- Relator(a)
- Liana Chaib
- Órgão julgador
- Subseção II Especializada em Dissídios Individuais
- Data do julgamento
- 18/06/2024
- Data de publicação
- 28/06/2024
TST – Recurso Ordinário em Ação Rescisória 0006080-40.2020.5.15.0000, Rel. Liana Chaib, Subseção II Especializada em Dissídios Individuais, j. 18/06/2024, p. 28/06/2024
EMENTA: RECURSO ORDINÁRIO EM AÇÃO RESCISÓRIA. ACÓRDÃO RESCINDENDO TRANSITADO EM JULGADO NA VIGÊNCIA DO CPC/2015. DIFERENÇAS SALARIAIS – ISONOMIA SALARIAL – EMPREGADO CELETISTA E SERVIDOR PÚBLICO ESTATUTÁRIO – REGIMES JURÍDICOS DISTINTOS – IMPOSSIBILIDADE. Trata-se de ação rescisória ajuizada pela Fundação para o Desenvolvimento Médico e Hospitalar - FAMESP, com fundamento no artigo 966, V, do CPC/2015, visando desconstituir acórdão proferido pelo TRT15, o qual manteve a condenação da autora, empregada vinculada ao regime da CLT, ao pagamento de diferenças salariais, por equiparação com servidor estatutário da Universidade Estadual Paulista Júlio de Mesquita Filho – UNESP. O acórdão rescindendo entendeu que a diversidade de regime jurídico não obsta o reconhecimento do direito à isonomia salarial.
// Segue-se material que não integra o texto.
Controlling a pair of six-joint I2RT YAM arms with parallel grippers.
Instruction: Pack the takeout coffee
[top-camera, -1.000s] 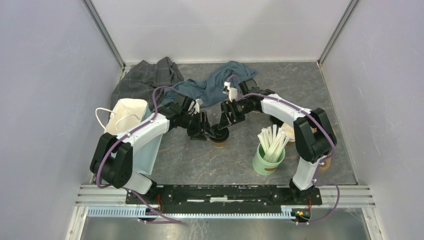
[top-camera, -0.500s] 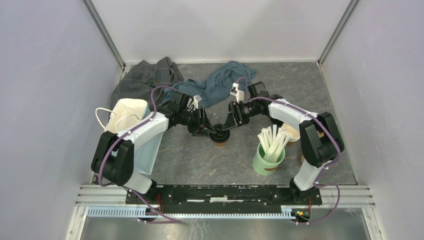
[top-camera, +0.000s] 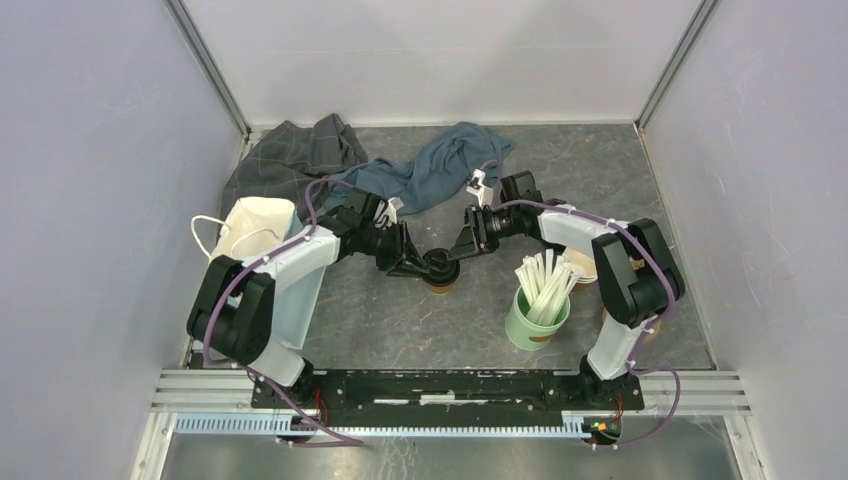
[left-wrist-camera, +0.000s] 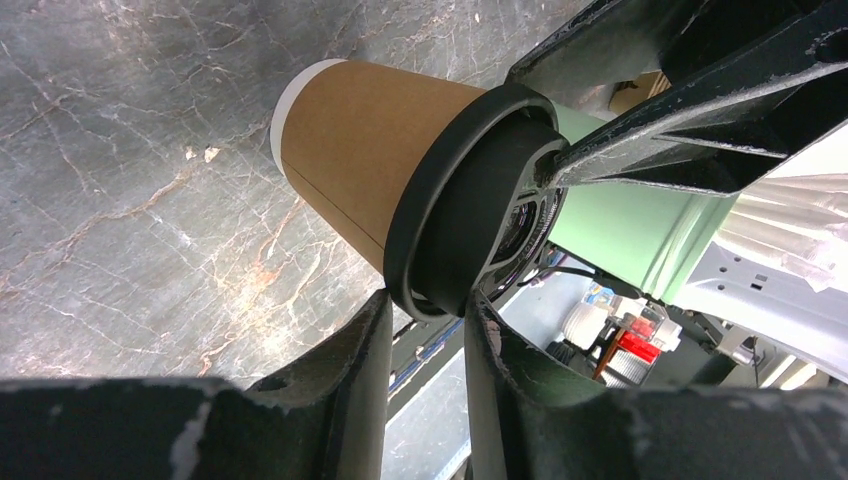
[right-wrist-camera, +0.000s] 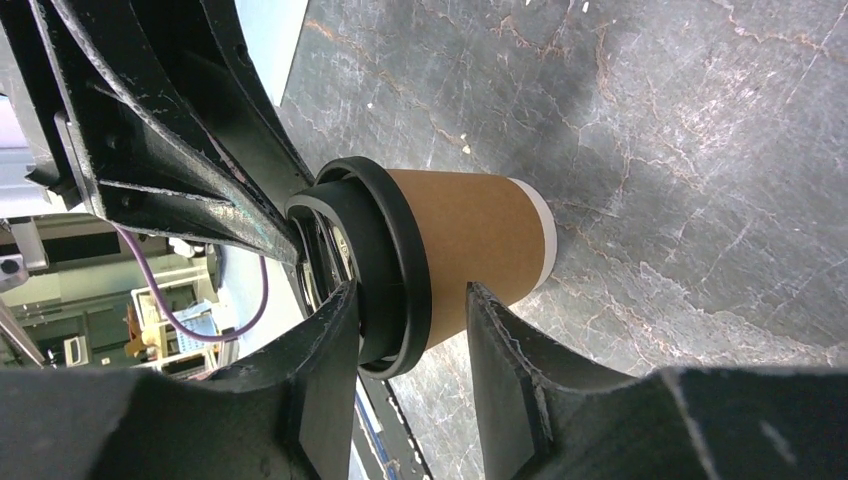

No entanto, o Tribunal Superior do Trabalho vem se posicionando, com base no artigo 37, XIII, da Constituição Federal, no sentido de que não se pode reconhecer a igualdade salarial entre trabalhadores vinculados a regimes jurídicos diferentes (celetista e estatutário), conforme evidenciado no presente caso, nos exatos termos do quanto disposto na Orientação Jurisprudencial nº 297 da SBDI-1 do TST, que dispõe: " O art. 37, inciso XIII, da CF/1988, veda a equiparação de qualquer natureza para o efeito de remuneração do pessoal do serviço público, sendo juridicamente impossível a aplicação da norma infraconstitucional prevista no art. 461 da CLT quando se pleiteia equiparação salarial entre servidores públicos, independentemente de terem sido contratados pela CLT .". Portanto, esta Corte já firmou o entendimento de que a diferença de regimes jurídicos entre empregados celetistas e servidores públicos estatutários não autoriza a isonomia salarial pretendida. Precedentes. Assim, diante da manifesta violação ao artigo 37, XIII, da CF/88, deve-se julgar procedente a ação rescisória para desconstituir o acórdão recorrido e, em juízo rescisório, julgar improcedente o pedido de diferenças salariais concedidas ao reclamante do processo originário. Recurso ordinário conhecido e provido. (Tribunal Superior do Trabalho (Subseção II Especializada em Dissídios Individuais). Acórdão: 0006080-40.2020.5.15.0000. Relator(a): LIANA CHAIB. Data de julgamento: 18/06/2024. Juntado aos autos em 28/06/2024.)